(Your goal)
No picture belongs in the copy. Repeat each line below exactly.

╭─ Data

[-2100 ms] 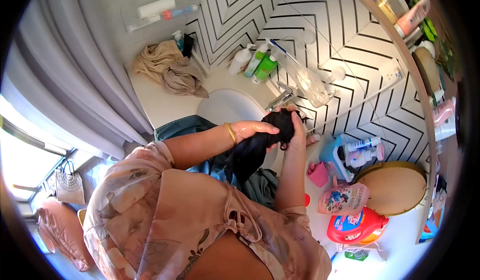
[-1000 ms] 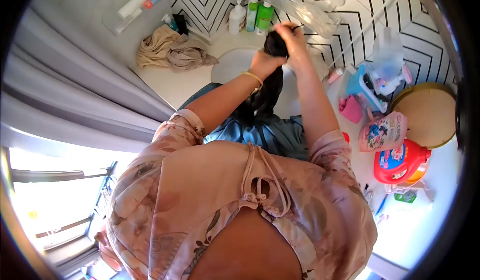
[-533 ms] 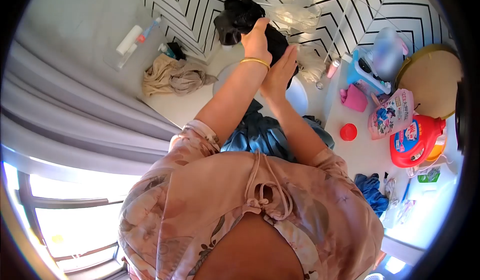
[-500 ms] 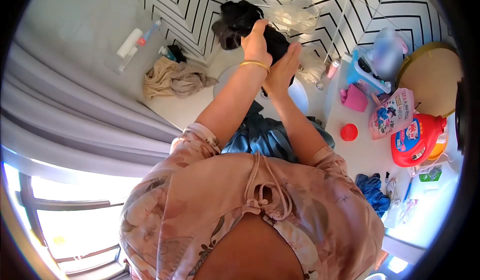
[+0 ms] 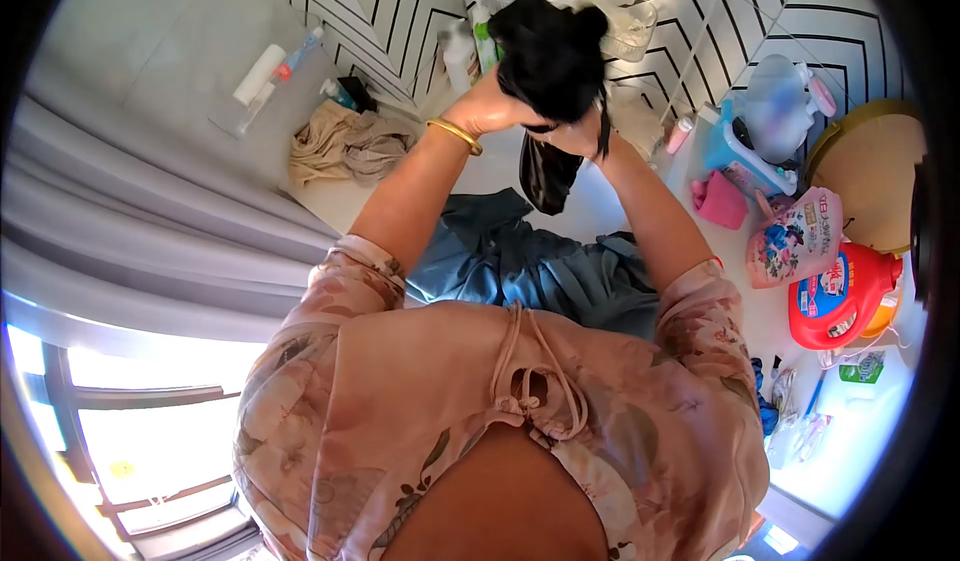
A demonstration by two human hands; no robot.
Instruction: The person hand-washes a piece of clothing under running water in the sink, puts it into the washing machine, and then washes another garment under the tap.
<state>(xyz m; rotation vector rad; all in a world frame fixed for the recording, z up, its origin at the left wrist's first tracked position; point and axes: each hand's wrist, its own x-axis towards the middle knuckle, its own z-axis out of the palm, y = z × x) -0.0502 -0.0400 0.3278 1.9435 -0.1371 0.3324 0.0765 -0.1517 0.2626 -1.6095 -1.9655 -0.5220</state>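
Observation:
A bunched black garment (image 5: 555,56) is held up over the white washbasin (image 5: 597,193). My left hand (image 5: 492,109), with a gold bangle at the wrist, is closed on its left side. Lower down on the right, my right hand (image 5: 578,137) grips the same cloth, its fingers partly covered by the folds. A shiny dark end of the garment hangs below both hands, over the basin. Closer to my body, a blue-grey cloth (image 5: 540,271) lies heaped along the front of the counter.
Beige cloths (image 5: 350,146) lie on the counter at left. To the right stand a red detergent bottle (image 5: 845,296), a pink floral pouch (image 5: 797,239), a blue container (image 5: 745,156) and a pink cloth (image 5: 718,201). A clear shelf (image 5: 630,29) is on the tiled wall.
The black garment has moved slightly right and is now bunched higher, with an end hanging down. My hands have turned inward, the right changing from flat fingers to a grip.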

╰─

(Response)
[-2100 ms] 
[-1000 ms] 
[-533 ms] 
[-500 ms] 
[+0 ms] 
A demonstration by two human hands; no robot.
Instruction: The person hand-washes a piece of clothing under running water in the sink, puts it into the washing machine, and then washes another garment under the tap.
<state>(xyz m; rotation vector rad; all in a world frame fixed for the recording, z up, its origin at the left wrist's first tracked position; point and axes: each hand's wrist, its own x-axis towards the middle knuckle, its own z-axis out of the palm, y = z × x) -0.0502 -0.0400 0.3278 1.9435 -0.1371 0.3324 0.0765 -0.1517 0.2626 -1.6095 -1.9655 -0.5220</state>
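Observation:
A bunched black garment (image 5: 555,56) is held up over the white washbasin (image 5: 597,193). My left hand (image 5: 492,109), with a gold bangle at the wrist, is closed on its left side. Lower down on the right, my right hand (image 5: 578,137) grips the same cloth, its fingers partly covered by the folds. A shiny dark end of the garment hangs below both hands, over the basin. Closer to my body, a blue-grey cloth (image 5: 540,271) lies heaped along the front of the counter.
Beige cloths (image 5: 350,146) lie on the counter at left. To the right stand a red detergent bottle (image 5: 845,296), a pink floral pouch (image 5: 797,239), a blue container (image 5: 745,156) and a pink cloth (image 5: 718,201). A clear shelf (image 5: 630,29) is on the tiled wall.
The black garment has moved slightly right and is now bunched higher, with an end hanging down. My hands have turned inward, the right changing from flat fingers to a grip.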

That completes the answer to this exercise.